Story and photos by Lynn DeBruin
As night wore on and our bodies continued steeping in the 104-degree arsenic mineral pool, the quiet conversation shifted to something downright dirty. Soon, it was all we could think about, that three-letter word.
Yep, we had mud on the brain, and by noon the next day, we also had it in our hair, down our backs and covering every visible pore on our faces. For hippies to housewives, rich or poor, fair-skinned or dark, mud proved the great equalizer at Ojo Caliente, an unpretentious resort an hour north of Santa Fe, New Mexico.

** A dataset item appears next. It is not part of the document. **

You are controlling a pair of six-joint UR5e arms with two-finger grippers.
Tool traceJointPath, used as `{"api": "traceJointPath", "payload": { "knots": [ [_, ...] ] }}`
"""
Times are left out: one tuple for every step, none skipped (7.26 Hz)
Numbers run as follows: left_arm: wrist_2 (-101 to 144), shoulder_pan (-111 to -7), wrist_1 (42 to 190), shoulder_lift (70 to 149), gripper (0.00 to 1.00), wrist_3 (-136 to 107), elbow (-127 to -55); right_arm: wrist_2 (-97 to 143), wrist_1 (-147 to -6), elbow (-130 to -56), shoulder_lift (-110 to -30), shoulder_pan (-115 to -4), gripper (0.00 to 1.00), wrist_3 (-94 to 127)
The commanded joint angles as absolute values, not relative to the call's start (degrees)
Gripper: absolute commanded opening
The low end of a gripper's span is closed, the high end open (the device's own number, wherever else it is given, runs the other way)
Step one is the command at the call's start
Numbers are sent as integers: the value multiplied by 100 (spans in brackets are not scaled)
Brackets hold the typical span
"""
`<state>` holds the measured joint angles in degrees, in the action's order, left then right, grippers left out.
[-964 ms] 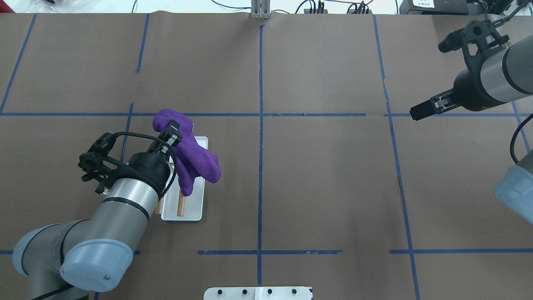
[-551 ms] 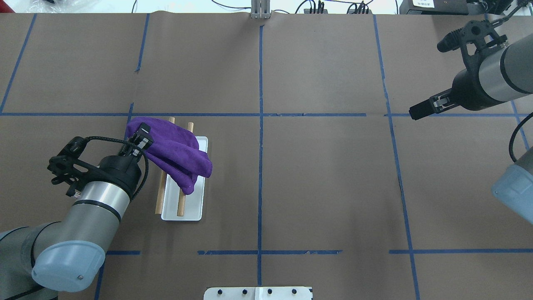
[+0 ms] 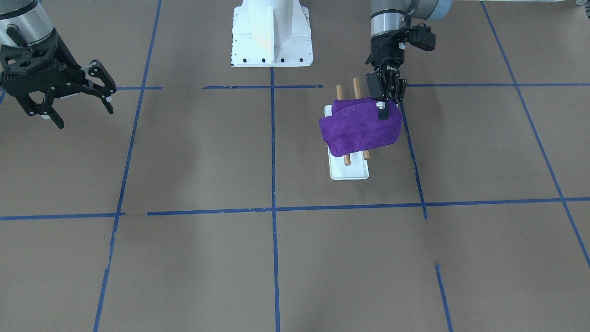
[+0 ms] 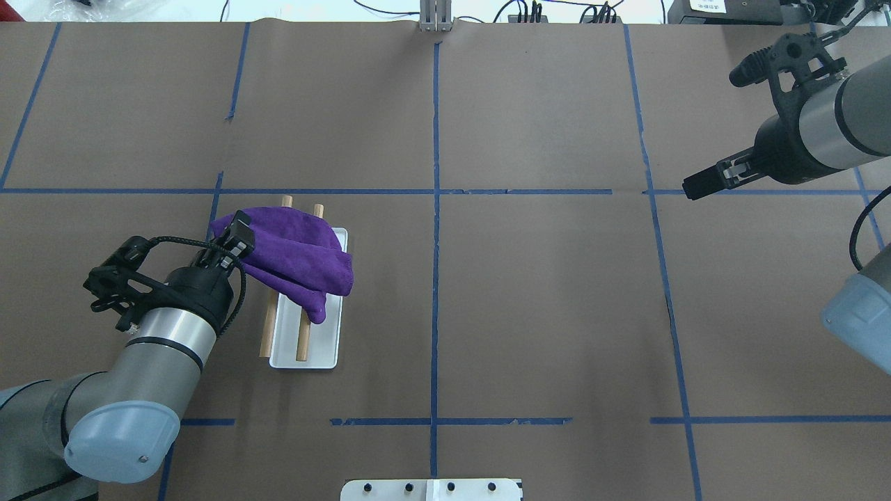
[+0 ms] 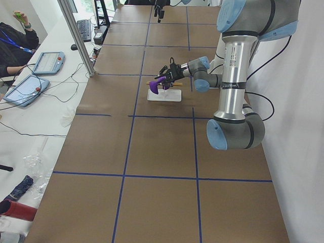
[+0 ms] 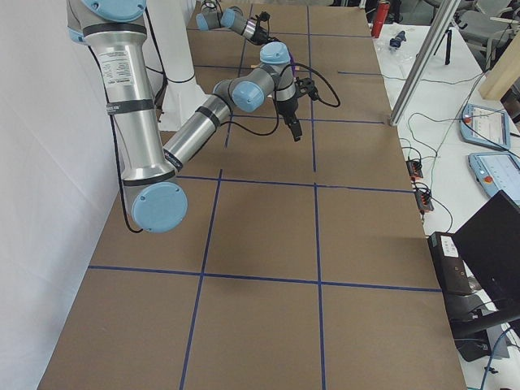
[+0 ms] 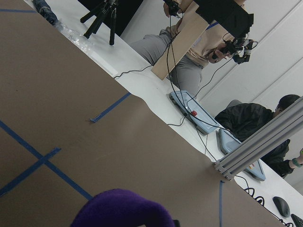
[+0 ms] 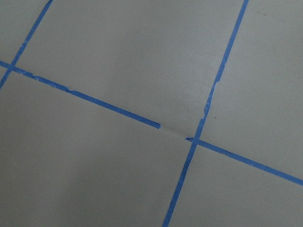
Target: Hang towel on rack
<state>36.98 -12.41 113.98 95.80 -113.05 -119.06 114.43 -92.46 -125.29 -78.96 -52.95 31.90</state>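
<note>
The purple towel (image 4: 299,254) lies draped across the two brown wooden rods (image 4: 303,341) of the rack, over its flat white base (image 4: 327,351). My left gripper (image 4: 237,233) is shut on the towel's left edge, just beside the rods. In the front view the left gripper (image 3: 384,102) is at the towel's (image 3: 359,129) upper right corner, above the rack base (image 3: 349,173). The left wrist view shows only a purple bulge of towel (image 7: 123,210). My right gripper (image 3: 76,110) is open and empty, far from the rack; it also shows in the overhead view (image 4: 703,184).
The white bolted robot pedestal (image 3: 272,37) stands at the table's robot side. Blue tape lines (image 4: 435,209) grid the brown table cover. Operators, tablets (image 5: 48,63) and cables sit beyond the far table edge. An aluminium post (image 5: 76,35) stands at that edge.
My left gripper has moved left and lower with the towel, pulling it across both rods; the bunched towel now lies spread over them. The right arm has barely moved.
</note>
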Motion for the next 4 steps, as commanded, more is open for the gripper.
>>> {"api": "traceJointPath", "payload": {
  "knots": [
    [4258, -1344, 11399, 9571, 100, -10883, -12023, 11452, -9290, -12507, -7893, -5317, 100, 3190],
    [4498, -1527, 11408, 9571, 100, -10472, -12119, 11452, -9342, -12498, -7953, -5352, 100, 3190],
    [4726, -1703, 11408, 9580, 100, -10120, -12181, 11461, -9630, -12481, -7963, -5440, 100, 3190],
    [5016, -1949, 11408, 9589, 100, -9577, -12216, 11504, -9876, -12472, -7972, -5614, 100, 3156]
  ]
}}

It also was the perfect ingredient to an affordable spa day in the desert southwest. “(At other spas), usually you go into a treatment room and somebody brushes mud on you,” Donna Cohen, a masseuse from Redwood City, Calif., said during a short stay last month at Ojo Caliente. “I don’t know many other places where you can stand around an urn and make friends and mud each other.”

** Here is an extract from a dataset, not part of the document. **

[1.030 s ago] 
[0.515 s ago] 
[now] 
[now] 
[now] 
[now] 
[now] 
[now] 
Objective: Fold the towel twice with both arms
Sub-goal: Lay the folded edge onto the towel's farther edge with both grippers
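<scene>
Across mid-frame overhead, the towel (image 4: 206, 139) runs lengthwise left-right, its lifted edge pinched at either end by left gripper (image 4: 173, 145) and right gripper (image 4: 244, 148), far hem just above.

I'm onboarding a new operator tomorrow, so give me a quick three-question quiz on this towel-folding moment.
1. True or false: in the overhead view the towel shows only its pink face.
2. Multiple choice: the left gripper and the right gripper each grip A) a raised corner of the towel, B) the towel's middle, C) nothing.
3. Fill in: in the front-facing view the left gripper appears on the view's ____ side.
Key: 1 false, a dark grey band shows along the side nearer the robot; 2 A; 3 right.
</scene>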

Of course, make sure to do it quietly as “whisper” is the operative word in the ten pools and mud bath, which are included as part of a day pass ($16 Monday-Thursday and $24 on weekends) and free to those staying at the resort.
As Cohen soon discovered, mud knows no age, no socioeconomic status, no style, but rather allows folks from all walks of life to blend together in a ritual many felt softened their skin, detoxified their bodies or soothed their arthritis. “No one recognizes you in mud,” Cohen added.
Well, except maybe for the cowboy hat and blue-tinted shades sported by guitarist Tim McCullough, 52, of Corrales, N.M., who says he’s been coming here forever. Then there’s a local artist who shows up regularly and draws paisley patterns and other designs on her skin while coating herself with the runny mud that dries to a chalky, morgue-like finish in the hot sun.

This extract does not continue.